Delay-Embedding Approach to Multi-Agent System Construction and Calibration
Campbell, Alexander B., Pham, Binh L., & Tian, Yu-Chu (2005) Delay-Embedding Approach to Multi-Agent System Construction and Calibration. In Zerger, A. & Argent, R.M. (Eds.) MODSIM 2005 International Congress on Modelling and Simulation. Modelling and Simulation Society of Australia and New Zealand, 12-15 December 2005, University of Melbourne, Australia.
Abstract
Agent-based modelling offers a way to break from the crude
assumptions of mean-field type models, which ignore space
correlations between elements of the system and replace local
interactions with uniform long-range ones. Multi-Agent Systems
(MAS) explicitly model spatially distributed individuals; however
the richness of such a model can also be a liability due to the
sensitive dependence of such high-dimensional systems. This has
implications for choice of MAS architecture, programming of rules,
confidence in predictions, and calibration of model parameters.
Delay-embedding, also known as geometry from a time
series, provides a deep theoretical foundation for the analysis
of time series generated by nonlinear deterministic dynamical
systems. The profound insight of embedding is that an accessible
variable can explicitly retrieve unseen internal degrees of
freedom.
In the domain of complex systems modelling, however, there
typically exist an abundance of observables, in which case
reconstructing hidden degrees of freedom may be problematic or
even nonsensical.

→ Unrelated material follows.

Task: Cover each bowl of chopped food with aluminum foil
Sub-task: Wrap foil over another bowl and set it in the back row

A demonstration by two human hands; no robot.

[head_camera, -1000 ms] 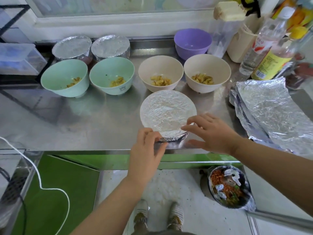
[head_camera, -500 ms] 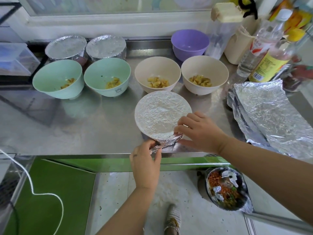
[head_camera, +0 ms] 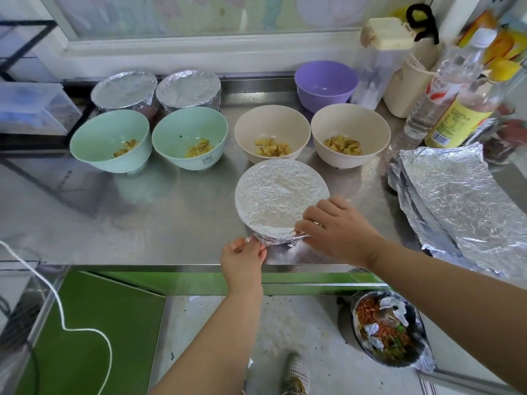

Also, many observables often implies high
dimensionality, which generally precludes a dynamical systems
approach in the first instance. Un-cautious use of
delay-embedding, from which it is easy to get a result
regardless of physical justification, has in the past led to a
degree of negative press for this idea.
However, the recent extensions of Takens' delay-embedding theorem to
deterministically and stochastically forced systems
provide a rigorous framework in which to reconstruct using multiple observables. This
holds great significance for pattern discovery in complex data
series, which we define to be more than one series - spatial,
temporal or a mixture - of an underlying complex system. In
particular, the concept of a bundle embedding highlights a
way to usefully employ the 'surplus' observables in the embedding
process. More generally, forced embeddings provide a methodology
to breakdown complex system data sets in a modular fashion, while
still retaining nonlinear relationships.
Cluster-Weighted Modelling is a sophisticated approach to density
estimation that, when applied to the output of a delay-embedding
process, is able to obtain a statistical representation of the
dynamics. These two concepts - forced embeddings and density
estimation - provide a promising theory and a practical
probabilistic interpretation respectively to the 'inverse problem'
of system identification.
Expert-knowledge based MAS construction and density-estimation of
delay-embedded data can therefore be thought of as two
complementary approaches to the goal of bottom-up, complex systems
modelling. The original contribution of this paper is to present the latter
as a highly data-driven approach to MAS construction in its own right,
and, perhaps more importantly, as an aid to constructing and calibrating
the more expert-knowledge rule-driven approach. The emphasis is on a
solid theoretical and conceptual foundation.
To illustrate the feasibility of our approach, preliminary implementation results for an
ecological modelling scenario are presented and discussed.